Georgian Andrei Tyurin was allegedly part of the hacking ring that breached JPMorgan Chase and other US financial firms, making hundreds of millions from stolen data
US authorities have charded an extradited Russian man with taking part in a series of massive cyberattacks that targeted JPMorgan Chase and other US firms in the finance sector.
Andrei Tyurin was a key member of a gang that conducted “extensive hacking” from 2012 to 2015, US prosecutors said.
JPMorgan Chase was one of the most high-profile targets, disclosing in 2014 that about 83 million customer accounts had been accessed.
E*Trade Financial, Scottrade and Dow Jones & Co., the publishers of the Wall Street Journal, were amongst the others affected.
In total more than 100 million customers’ data was accessed, the office of US Attorney Geoffrey Berman in Manhattan said late on Friday.
Tyurin was arrested in Georgia at the request of US authorities and faces charges of wire and bank fraud and computer hacking, prosecutors said.

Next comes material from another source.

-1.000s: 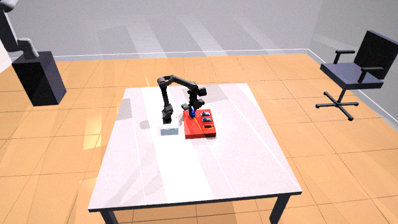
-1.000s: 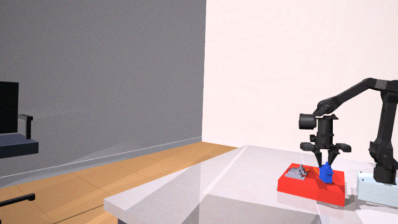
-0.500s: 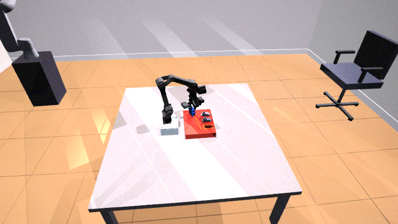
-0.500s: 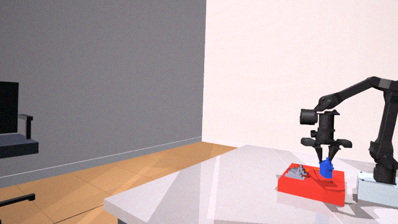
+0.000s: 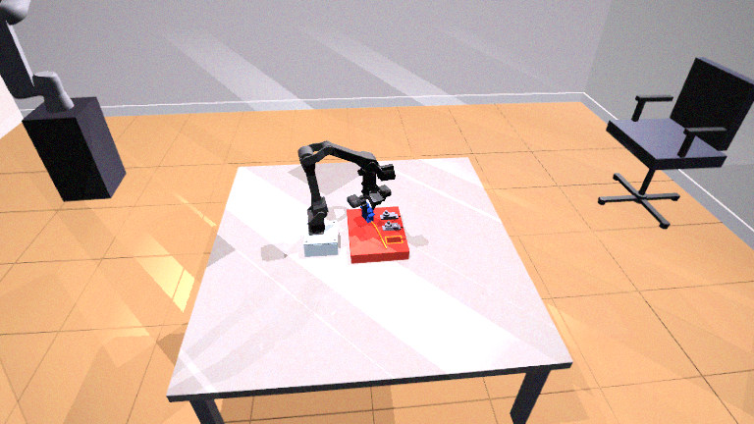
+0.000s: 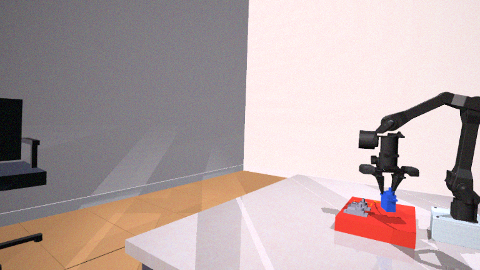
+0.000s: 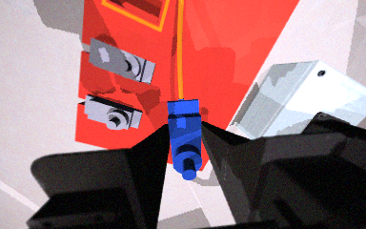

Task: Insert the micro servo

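The gripper (image 7: 186, 143) pinches a blue micro servo (image 7: 184, 134) between its black fingers, above the red deck (image 7: 210, 62). An orange cable (image 7: 180, 48) runs from the servo. 2 grey servos (image 7: 121, 62) sit seated in the deck beside a yellow-outlined pocket (image 7: 138, 10).

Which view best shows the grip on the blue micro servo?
The wrist view: the blue micro servo fills the frame, clamped between the black gripper fingers. The exterior view shows it hanging above the red deck; the top view shows a speck.
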You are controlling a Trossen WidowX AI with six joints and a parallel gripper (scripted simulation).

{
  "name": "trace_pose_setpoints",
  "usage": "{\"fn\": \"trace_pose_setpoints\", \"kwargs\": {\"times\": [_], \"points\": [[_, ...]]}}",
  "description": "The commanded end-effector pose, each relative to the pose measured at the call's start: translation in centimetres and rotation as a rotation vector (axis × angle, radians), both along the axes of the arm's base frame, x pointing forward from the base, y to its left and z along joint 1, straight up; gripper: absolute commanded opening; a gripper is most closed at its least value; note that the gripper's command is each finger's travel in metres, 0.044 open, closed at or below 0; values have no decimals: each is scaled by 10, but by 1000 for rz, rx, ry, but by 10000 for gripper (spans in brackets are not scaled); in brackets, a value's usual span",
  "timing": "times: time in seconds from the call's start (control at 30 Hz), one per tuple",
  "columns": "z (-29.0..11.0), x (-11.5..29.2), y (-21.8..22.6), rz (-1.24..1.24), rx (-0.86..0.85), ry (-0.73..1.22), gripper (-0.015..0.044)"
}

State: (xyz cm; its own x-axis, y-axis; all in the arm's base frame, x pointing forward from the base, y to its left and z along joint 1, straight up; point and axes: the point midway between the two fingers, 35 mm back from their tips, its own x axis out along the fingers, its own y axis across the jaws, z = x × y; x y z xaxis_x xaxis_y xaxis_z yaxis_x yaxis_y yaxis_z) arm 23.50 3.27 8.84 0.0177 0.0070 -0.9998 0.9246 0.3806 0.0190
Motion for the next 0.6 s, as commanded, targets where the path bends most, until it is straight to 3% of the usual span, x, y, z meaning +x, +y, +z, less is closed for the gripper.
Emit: {"fn": "trace_pose_setpoints", "kwargs": {"times": [0.0, 0.57], "points": [[0, -1, -15, 0, -3, 0, 0], [0, -3, -84, 0, -11, 0, 0]]}}
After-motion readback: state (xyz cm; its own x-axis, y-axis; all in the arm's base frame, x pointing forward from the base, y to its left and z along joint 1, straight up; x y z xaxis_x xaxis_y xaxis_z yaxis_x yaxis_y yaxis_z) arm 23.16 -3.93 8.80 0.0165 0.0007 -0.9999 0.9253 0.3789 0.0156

The gang of which Tyurin was allegedly a part used numerous technical tricks to gain access to targets’ systems, including the infamous Heartbleed bug, an issue with the widely used OpenSSL cryptography library that remained unpatched from 2012 to 2014 and is still believed to affect large numbers of devices.
Aside from directly accessing customers’ accounts, the group is believed to have used stolen contact information in order to artificially inflate the market value of companies in which members own shares.
Prosecutors said Tyurin and the other group members made hundreds of millions of dollars through these and other criminal schemes.
Tyurin is believed to be one of the last of the group members still at large, with four other men already having been arrested to face charges, including Israeli Gery Shalon, believed to be the scheme’s leader.
The most serious of the charges against Tyurin carry a maximum sentence of 30 years in prison.